DNase I protection assays were performed to determine the portion of P1882 that binds to CovR, using the same P1882-CovR mixtures prepared for EMSA, as described above. Analysis of the gel indicates that CovR binds to the DNA fragment from position -200 to -1, relative to the start codon, and protects this region against digestion by DNase I (Fig. 3B). This region also includes the putative ribosomal binding site, AGAGA, which is found 13-bp upstream of the start codon, as well as the putative -35 and -10 box regions. Taken together, the results of the EMSA and DNase I analyses suggest that CovR activates the expression of SMU.1882 by specifically binding to P1882.
CovR regulation of SMU.1882 expression is not strain-specific
Bioinformatics analysis at the CMR website indicates that gene SMU.1882 is not found in streptococcal spp. outside of S. mutans strain UA159; however, it was not known whether SMU.1882 is conserved in other isolates of S. mutans. To determine whether SMU.1882 is present in other S. mutans strains, we used Southern hybridization to verify whether SMU.1882 was present in other isolates, from three different serotypes (c, e, and f) of S. mutans. A 32P-labeled DNA fragment containing a 267-bp internal SMU.1882 sequence derived from the genome of UA159 was used as a probe against the XmnI-digested chromosomal DNA from a number of S. mutans isolates.
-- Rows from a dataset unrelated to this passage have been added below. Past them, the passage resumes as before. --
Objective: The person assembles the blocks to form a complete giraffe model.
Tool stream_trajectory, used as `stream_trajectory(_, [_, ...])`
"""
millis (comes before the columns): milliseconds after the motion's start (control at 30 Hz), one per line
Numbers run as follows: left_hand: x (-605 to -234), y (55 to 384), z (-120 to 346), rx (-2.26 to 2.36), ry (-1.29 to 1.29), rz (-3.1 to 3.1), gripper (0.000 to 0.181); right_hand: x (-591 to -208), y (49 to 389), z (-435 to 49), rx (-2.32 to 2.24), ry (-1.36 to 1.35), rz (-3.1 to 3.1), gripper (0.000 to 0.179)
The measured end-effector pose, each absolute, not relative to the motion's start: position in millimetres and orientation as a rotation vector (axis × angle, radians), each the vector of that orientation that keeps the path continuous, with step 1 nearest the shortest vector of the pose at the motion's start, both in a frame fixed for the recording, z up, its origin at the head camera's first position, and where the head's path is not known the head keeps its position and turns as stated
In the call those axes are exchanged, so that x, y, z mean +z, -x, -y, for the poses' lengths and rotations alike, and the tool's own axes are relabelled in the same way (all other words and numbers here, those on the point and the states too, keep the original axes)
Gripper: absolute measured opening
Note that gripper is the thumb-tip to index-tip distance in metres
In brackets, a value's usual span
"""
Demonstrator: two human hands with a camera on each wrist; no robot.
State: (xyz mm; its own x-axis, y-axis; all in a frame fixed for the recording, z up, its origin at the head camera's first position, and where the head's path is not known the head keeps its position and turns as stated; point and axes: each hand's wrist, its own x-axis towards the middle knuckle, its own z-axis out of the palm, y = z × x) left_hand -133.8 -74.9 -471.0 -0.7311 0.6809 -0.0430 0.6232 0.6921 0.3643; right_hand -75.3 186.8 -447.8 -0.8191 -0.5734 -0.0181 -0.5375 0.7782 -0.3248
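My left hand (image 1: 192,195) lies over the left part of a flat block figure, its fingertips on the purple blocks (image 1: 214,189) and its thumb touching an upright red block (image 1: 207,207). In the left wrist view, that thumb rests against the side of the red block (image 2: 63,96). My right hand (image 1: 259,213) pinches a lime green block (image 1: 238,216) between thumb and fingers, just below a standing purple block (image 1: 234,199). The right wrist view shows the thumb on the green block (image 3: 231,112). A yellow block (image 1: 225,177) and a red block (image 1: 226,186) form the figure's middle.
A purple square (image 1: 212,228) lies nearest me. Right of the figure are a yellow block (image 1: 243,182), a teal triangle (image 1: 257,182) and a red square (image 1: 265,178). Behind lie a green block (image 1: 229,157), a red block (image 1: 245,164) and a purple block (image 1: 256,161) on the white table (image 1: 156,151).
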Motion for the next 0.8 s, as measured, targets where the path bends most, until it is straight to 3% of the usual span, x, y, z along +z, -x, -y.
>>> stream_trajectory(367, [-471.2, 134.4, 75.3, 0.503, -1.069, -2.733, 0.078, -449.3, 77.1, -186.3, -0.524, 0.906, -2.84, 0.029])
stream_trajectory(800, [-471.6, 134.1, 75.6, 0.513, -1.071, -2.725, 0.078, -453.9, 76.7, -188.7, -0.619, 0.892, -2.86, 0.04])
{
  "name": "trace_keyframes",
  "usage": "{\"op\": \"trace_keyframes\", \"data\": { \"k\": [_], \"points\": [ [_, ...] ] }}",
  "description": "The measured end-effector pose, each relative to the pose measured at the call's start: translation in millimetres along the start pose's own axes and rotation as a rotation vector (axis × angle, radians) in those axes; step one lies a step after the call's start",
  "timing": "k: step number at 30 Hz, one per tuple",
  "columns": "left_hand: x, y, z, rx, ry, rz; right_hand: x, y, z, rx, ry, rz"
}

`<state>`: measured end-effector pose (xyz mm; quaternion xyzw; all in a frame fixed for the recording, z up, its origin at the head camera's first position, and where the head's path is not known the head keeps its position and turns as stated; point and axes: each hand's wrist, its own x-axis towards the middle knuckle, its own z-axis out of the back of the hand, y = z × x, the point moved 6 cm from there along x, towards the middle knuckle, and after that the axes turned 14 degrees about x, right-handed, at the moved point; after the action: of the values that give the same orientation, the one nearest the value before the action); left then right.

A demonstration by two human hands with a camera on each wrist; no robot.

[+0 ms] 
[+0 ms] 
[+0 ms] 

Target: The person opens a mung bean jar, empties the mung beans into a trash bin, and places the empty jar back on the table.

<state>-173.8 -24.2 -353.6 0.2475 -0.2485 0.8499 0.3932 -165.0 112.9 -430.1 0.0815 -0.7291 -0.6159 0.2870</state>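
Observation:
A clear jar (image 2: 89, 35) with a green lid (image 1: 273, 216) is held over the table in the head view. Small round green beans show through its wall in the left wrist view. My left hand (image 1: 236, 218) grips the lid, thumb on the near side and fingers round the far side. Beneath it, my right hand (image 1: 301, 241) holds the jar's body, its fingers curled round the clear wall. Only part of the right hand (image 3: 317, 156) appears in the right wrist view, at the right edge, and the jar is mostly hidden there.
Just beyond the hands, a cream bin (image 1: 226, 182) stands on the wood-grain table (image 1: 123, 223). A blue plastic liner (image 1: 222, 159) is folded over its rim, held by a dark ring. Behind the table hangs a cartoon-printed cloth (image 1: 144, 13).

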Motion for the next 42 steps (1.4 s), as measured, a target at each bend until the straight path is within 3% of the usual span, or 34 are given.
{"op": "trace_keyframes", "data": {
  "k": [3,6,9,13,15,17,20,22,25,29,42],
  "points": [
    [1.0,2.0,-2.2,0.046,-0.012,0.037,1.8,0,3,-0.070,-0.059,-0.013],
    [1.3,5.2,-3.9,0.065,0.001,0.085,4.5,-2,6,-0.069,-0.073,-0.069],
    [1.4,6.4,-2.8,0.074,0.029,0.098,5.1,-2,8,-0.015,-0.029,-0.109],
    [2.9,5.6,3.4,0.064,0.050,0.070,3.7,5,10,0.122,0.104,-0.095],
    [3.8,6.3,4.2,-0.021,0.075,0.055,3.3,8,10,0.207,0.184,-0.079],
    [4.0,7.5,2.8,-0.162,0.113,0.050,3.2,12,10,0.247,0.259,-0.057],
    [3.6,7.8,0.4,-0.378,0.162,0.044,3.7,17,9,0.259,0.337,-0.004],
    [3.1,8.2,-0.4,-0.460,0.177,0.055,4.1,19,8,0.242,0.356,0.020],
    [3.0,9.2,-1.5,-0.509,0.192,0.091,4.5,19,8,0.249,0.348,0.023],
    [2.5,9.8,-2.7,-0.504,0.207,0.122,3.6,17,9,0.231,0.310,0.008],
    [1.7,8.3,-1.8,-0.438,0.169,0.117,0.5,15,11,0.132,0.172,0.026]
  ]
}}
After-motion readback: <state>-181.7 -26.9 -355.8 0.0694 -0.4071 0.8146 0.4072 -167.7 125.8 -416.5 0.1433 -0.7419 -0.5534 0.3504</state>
The results of the Southern hybridization analysis are shown in Figure 4A. Sequence analysis predicts that, a diagnostic 6-kb DNA fragment will be generated after XmnI-digestion UA159 genomic DNA. As shown in Fig. 4A, with the exception of strains T8, 109C, and UA130 that did not produce bands, the hybridization pattern observed for the majority of the isolates was identical with that of UA159 (6 kb); however, the observed band for strain OMZ175 was 4-kb. The overall results suggest that SMU.1882 is conserved in most, but not all, strains of S. mutans.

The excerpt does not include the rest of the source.